Previous studies on various ocular vascular diseases, such as retinal vein occlusion (RVO), DR, and macular telangiectasia, have demonstrated that the macular vascular densities are positively correlated with BCVA [18-19, 45]. However, in this study, no correlation was established between BCVA and macular vascular density at each follow-up after the surgery. This difference might be caused by the different vascular conditions of the included patients. Unlike the above studies, the physiological function of the fundus blood vessel in patients included in this study was intact and did not have organic changes. However, the effect of fundus vascular density on the visual function in patients after surgery needs further investigation
The main limitation of this study is the lack of research on patients with more severe cataracts. However, this study is the basis for exploring the effects of phacoemulsification on macular hemodynamics in different populations in the future.

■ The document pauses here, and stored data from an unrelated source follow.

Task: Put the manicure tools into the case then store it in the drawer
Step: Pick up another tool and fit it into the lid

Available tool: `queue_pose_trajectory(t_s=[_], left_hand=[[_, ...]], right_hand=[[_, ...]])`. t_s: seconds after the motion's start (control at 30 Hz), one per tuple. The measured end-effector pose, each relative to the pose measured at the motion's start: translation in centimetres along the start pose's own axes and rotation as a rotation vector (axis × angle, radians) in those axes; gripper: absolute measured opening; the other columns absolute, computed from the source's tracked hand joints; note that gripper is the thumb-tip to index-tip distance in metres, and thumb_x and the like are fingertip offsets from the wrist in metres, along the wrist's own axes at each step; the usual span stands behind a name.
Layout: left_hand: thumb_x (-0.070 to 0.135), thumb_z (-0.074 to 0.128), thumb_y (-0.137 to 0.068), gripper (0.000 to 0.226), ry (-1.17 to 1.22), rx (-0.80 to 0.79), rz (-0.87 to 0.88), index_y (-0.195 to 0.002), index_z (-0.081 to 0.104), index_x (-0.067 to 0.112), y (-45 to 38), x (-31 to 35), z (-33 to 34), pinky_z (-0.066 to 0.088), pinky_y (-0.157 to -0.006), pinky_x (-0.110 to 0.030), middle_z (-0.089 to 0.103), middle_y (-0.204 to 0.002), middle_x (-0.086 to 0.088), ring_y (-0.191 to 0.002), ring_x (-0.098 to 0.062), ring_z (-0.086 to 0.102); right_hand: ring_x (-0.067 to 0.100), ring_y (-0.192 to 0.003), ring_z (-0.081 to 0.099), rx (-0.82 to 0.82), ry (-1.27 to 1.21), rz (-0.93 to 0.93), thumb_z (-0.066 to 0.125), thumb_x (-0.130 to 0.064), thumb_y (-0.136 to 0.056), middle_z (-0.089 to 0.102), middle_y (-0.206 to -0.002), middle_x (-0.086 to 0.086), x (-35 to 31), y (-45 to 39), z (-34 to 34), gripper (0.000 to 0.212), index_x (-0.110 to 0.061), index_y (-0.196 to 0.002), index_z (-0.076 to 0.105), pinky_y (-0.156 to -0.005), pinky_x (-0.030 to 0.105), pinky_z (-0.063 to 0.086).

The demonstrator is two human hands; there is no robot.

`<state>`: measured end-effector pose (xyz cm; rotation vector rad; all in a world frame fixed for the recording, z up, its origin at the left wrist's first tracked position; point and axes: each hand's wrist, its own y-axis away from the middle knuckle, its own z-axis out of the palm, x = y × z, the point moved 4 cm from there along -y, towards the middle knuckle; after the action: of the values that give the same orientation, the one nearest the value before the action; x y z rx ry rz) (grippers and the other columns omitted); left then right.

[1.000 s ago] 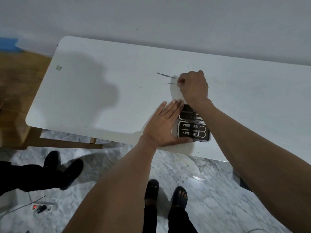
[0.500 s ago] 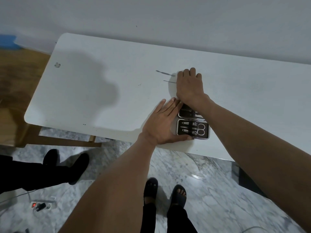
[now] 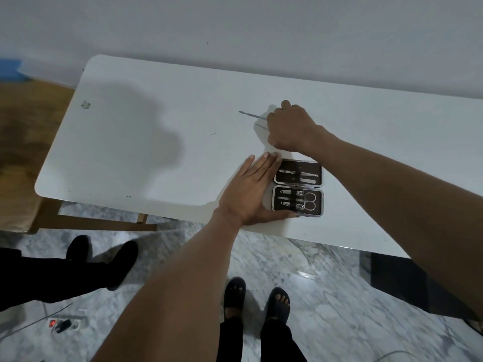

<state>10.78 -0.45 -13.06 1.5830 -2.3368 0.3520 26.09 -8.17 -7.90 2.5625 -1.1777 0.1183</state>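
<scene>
The case [image 3: 298, 188] lay open on the white tabletop [image 3: 146, 142], close to its near edge, both halves facing up. Most of the set was already seated: a few slim tools in the far half, and clippers, files and the small scissors [image 3: 309, 201] in the near half. My left hand [image 3: 251, 194] lay flat with straight fingers against the left side of the case, thumb running along its near edge, steadying it and gripping nothing.

My right hand [image 3: 290, 128] was just beyond the case with its fingers curled under, knuckles up, over the last loose pieces. A thin metal tool [image 3: 252, 115] stuck out to the left from under those fingers; I judged I had hold of its end, though the fingertips were hidden. A second, finer sliver showed just below it, too faint to name.

So I reckoned the packing was well along but not finished: these remaining tools had to go into their slots, the case had yet to be closed, and the drawer, which was nowhere in view, remained to be dealt with.
</scene>
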Motion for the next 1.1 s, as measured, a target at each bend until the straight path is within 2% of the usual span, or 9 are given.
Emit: queue_pose_trajectory(t_s=[0.3,0.37,0.47,0.53,0.73,0.83,0.9,1.1], left_hand=[[0.093,0.049,-0.078,0.126,-0.02,-0.002,0.0,-0.164,0.021,0.006,0.0,-0.1,0.1,0.011,-0.132,-0.046,0.021,-0.173,-0.006,-0.161,-0.016,0.013],[0.092,0.049,-0.078,0.125,-0.013,0.015,0.004,-0.164,0.023,0.006,0.0,-0.1,0.1,0.011,-0.132,-0.046,0.022,-0.173,-0.006,-0.161,-0.017,0.014],[0.092,0.048,-0.078,0.123,-0.001,0.036,0.014,-0.163,0.026,0.005,0.1,-0.3,0.2,0.013,-0.131,-0.046,0.024,-0.172,-0.006,-0.161,-0.017,0.015],[0.092,0.049,-0.078,0.123,0.003,0.047,0.015,-0.163,0.027,0.006,0.1,-0.4,0.3,0.014,-0.131,-0.046,0.025,-0.172,-0.006,-0.161,-0.017,0.016],[0.093,0.048,-0.077,0.124,-0.002,0.057,0.023,-0.162,0.028,0.005,0.1,-0.3,0.1,0.015,-0.131,-0.046,0.027,-0.171,-0.008,-0.16,-0.019,0.019],[0.096,0.046,-0.076,0.127,-0.01,0.038,0.011,-0.163,0.027,0.006,0.1,-0.3,0.0,0.014,-0.132,-0.045,0.026,-0.171,-0.007,-0.161,-0.018,0.017],[0.096,0.046,-0.076,0.126,-0.008,0.042,0.011,-0.163,0.026,0.007,0.1,-0.3,-0.1,0.014,-0.131,-0.046,0.026,-0.171,-0.007,-0.161,-0.018,0.017],[0.098,0.041,-0.075,0.128,0.003,0.03,0.008,-0.164,0.024,0.008,0.2,-0.1,-0.2,0.015,-0.131,-0.047,0.024,-0.172,-0.006,-0.161,-0.018,0.017]], right_hand=[[0.038,-0.107,0.05,0.063,-0.136,0.0,0.046,-0.02,-0.089,0.06,-0.109,0.023,0.8,1.2,0.4,0.032,0.004,-0.109,0.054,-0.075,0.042,0.044],[0.038,-0.101,0.052,0.081,-0.204,0.021,0.045,-0.019,-0.09,0.06,-0.105,0.023,1.4,1.8,0.7,0.028,0.003,-0.105,0.052,-0.07,0.041,0.042],[0.037,-0.079,0.053,0.077,-0.359,0.058,0.044,-0.017,-0.091,0.061,-0.09,0.024,2.1,3.0,0.6,0.012,-0.005,-0.091,0.044,-0.064,0.038,0.036],[0.033,-0.071,0.05,0.065,-0.434,0.105,0.043,-0.017,-0.092,0.06,-0.087,0.023,2.6,3.9,0.5,0.012,-0.005,-0.09,0.041,-0.062,0.037,0.035],[0.032,-0.084,0.055,0.031,-0.56,0.206,0.045,-0.014,-0.093,0.062,-0.1,0.02,2.9,6.4,1.1,0.018,0.0,-0.104,0.051,-0.068,0.036,0.038],[0.032,-0.1,0.06,0.021,-0.652,0.247,0.048,-0.012,-0.094,0.065,-0.11,0.014,3.2,7.8,2.2,0.021,-0.007,-0.113,0.056,-0.077,0.036,0.046],[0.029,-0.103,0.061,0.035,-0.716,0.289,0.053,-0.009,-0.092,0.067,-0.111,0.011,3.6,8.8,2.7,0.027,-0.011,-0.118,0.058,-0.082,0.035,0.048],[0.025,-0.097,0.063,0.124,-0.753,0.312,0.055,-0.004,-0.088,0.071,-0.101,0.008,4.4,12.2,2.2,0.02,-0.01,-0.098,0.071,-0.088,0.036,0.05]])
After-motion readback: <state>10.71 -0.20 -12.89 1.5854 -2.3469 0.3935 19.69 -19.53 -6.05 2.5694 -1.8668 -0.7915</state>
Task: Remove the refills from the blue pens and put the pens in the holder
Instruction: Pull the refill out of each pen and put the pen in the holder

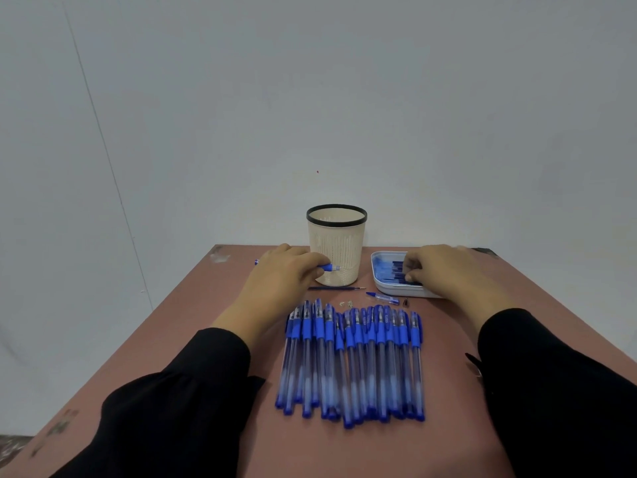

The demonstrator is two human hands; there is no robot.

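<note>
On the left of the reddish-brown surface [193,322], the left hand [286,270] lies with its fingers curled round a blue pen barrel [327,268], held level and close in front of the holder [337,250]; the barrel's far end shows just past the hand's outer side. This grip is pinching the pen, not resting on it. The holder, a cream slotted cup with a black rim, stands upright at the back and looks empty from here, though its bottom is hidden. Just before it lies a loose refill [336,288], and to its right a short pen part [382,297] and a few tiny bits too small to name. Nearer the person, a long row of blue pens [351,360] lies side by side, still capped, so most of the task seems to lie ahead. On the right, the right hand [448,270] reaches into the white tray [382,286], fingertips curled down on the refills [396,270] gathered there; whether it pinches one I cannot tell. To do this step well, I would let the refill settle flat among the others, then tip the emptied barrel upright and lower it straight into the holder without knocking the cup over.
</note>
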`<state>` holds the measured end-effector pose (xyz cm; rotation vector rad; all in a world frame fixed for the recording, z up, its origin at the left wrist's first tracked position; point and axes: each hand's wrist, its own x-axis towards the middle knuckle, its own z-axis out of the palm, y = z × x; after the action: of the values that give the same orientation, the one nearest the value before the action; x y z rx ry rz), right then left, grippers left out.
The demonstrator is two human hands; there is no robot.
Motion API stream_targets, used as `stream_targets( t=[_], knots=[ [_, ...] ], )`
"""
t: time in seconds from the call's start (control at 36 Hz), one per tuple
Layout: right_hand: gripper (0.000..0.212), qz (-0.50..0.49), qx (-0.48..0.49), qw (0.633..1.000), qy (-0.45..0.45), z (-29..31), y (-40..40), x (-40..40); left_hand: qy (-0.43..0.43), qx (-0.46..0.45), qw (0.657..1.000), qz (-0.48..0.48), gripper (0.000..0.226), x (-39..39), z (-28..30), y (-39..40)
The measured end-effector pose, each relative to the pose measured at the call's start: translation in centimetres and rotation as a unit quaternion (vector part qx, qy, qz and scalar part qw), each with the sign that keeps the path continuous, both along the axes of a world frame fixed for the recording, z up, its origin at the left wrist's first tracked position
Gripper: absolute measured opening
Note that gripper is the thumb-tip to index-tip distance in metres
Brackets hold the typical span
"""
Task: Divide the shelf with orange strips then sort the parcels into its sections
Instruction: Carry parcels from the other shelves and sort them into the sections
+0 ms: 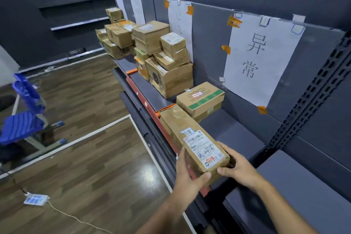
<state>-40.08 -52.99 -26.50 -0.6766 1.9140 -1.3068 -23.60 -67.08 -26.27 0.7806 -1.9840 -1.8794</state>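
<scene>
A long brown parcel with a white label lies along the front of the grey shelf, in the nearest section. My left hand grips its near left side and my right hand grips its near right end. Behind it sits a parcel with green tape. An orange strip crosses the shelf beside these two, and another orange strip lies farther along. Between the strips stands a stack of several parcels. Beyond the far strip is another stack of parcels.
White paper signs are taped to the shelf's back panel, one above each section. A black perforated upright rises at the right. A blue chair stands on the wooden floor at left. A power strip and its cord lie on the floor.
</scene>
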Motion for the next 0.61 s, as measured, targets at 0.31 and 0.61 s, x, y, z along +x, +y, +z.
stream_targets(
  t=[0.31,0.61],
  knots=[
    [0.074,-0.165,0.054,0.983,0.051,-1.1,-2.1,0.4,-0.040,0.005,0.999,-0.009,0.080,-2.2,-2.3,-4.9],
    [0.058,-0.367,0.038,0.925,0.090,-0.1,-6.4,7.3,-0.018,-0.062,0.996,-0.058,0.077,-3.7,-1.8,-11.0]
  ],
)
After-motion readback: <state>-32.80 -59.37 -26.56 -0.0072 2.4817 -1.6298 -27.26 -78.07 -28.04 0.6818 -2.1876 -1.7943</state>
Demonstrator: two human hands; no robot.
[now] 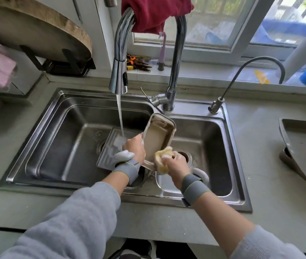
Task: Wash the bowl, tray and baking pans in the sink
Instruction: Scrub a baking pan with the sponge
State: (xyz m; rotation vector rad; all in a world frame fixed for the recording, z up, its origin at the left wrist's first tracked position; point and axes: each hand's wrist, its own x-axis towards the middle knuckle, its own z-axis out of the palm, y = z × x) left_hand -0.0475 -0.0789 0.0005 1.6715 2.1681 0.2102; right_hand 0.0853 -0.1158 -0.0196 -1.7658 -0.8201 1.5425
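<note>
Step in hand: scrubbing one baking pan over the sink divider; judged an early-to-middle stage, since other pieces look unwashed.
Loaf pan (157, 139): rectangular metal pan, tilted on edge above the ridge between the two basins, open side facing the person; brownish residue shows on the inner far wall.
Left hand (134, 148): fingers curled round the pan's left rim, holding it steady; the water stream lands just beside the knuckles.
Right hand (174, 163): gripping a yellow sponge (162, 159), pressed against the pan's near end and rim.
Ribbed tray (111, 152): lies flat in the left basin, under the stream, partly hidden by the left wrist.
Faucet (119, 71): running, spout over the left basin.
Sink (45, 128): steel, double basin.
Dark baking tray (305, 146): on the counter to the right, well apart from the sink.
Bowl: cannot be identified with certainty in this view.
Advice on the stroke: the sponge would best work from the near rim up toward the stained far wall and corners.
Advice on the hold: a firm left grip matters; wet metal may slip and knock the divider.
Advice on rinsing: tipping the pan's open side under the stream would likely carry loosened residue into the left basin.
</note>
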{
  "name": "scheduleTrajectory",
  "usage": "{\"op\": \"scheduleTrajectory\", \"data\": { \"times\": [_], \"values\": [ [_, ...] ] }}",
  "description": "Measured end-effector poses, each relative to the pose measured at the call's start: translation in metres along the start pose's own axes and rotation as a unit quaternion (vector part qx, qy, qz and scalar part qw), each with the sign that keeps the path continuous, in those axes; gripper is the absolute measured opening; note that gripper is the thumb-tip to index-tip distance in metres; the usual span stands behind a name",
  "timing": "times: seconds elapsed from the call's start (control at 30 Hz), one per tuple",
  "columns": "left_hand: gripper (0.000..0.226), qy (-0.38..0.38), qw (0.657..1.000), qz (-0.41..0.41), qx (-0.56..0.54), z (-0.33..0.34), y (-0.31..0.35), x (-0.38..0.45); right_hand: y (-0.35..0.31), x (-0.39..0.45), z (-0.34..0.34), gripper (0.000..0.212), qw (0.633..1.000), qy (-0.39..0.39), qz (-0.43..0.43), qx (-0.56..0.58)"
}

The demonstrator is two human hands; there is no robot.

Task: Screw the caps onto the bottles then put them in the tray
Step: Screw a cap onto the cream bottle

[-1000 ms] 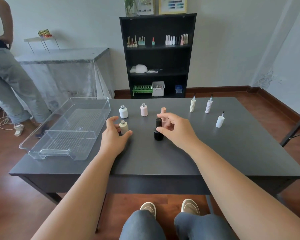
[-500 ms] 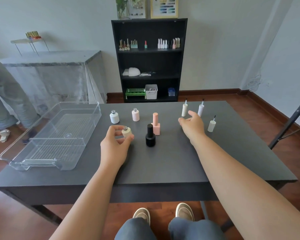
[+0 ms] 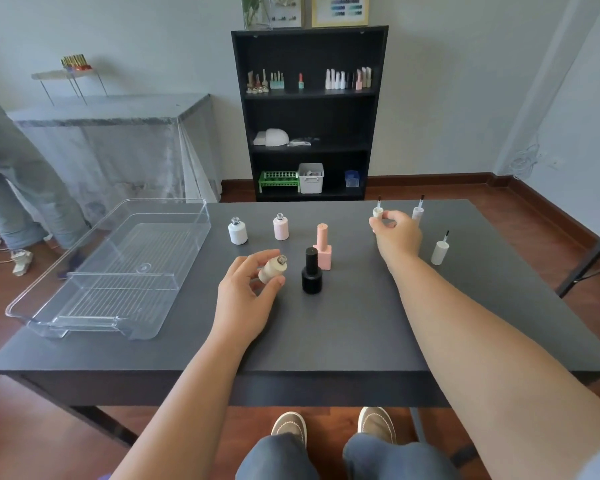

Future studies in the future are needed to focus on abnormal eyes, especially in high myopia, glaucoma, and systemic vascular disease. This will provide a reference for clinical practice. For example, a highly myopic patients, who have long eyes, weak eyeball wall, and liquefying vitreum, have significant intraoperative IOP fluctuations. The comparison of ocular vasculature changes between long eyes and normal eyes before and after the surgery can guide the clinicians to optimize surgical parameters and clinical medication further. This study can also form a basis for further studies of fundus hemodynamic changes after vacuum application in femtosecond laser-assisted cataract surgery.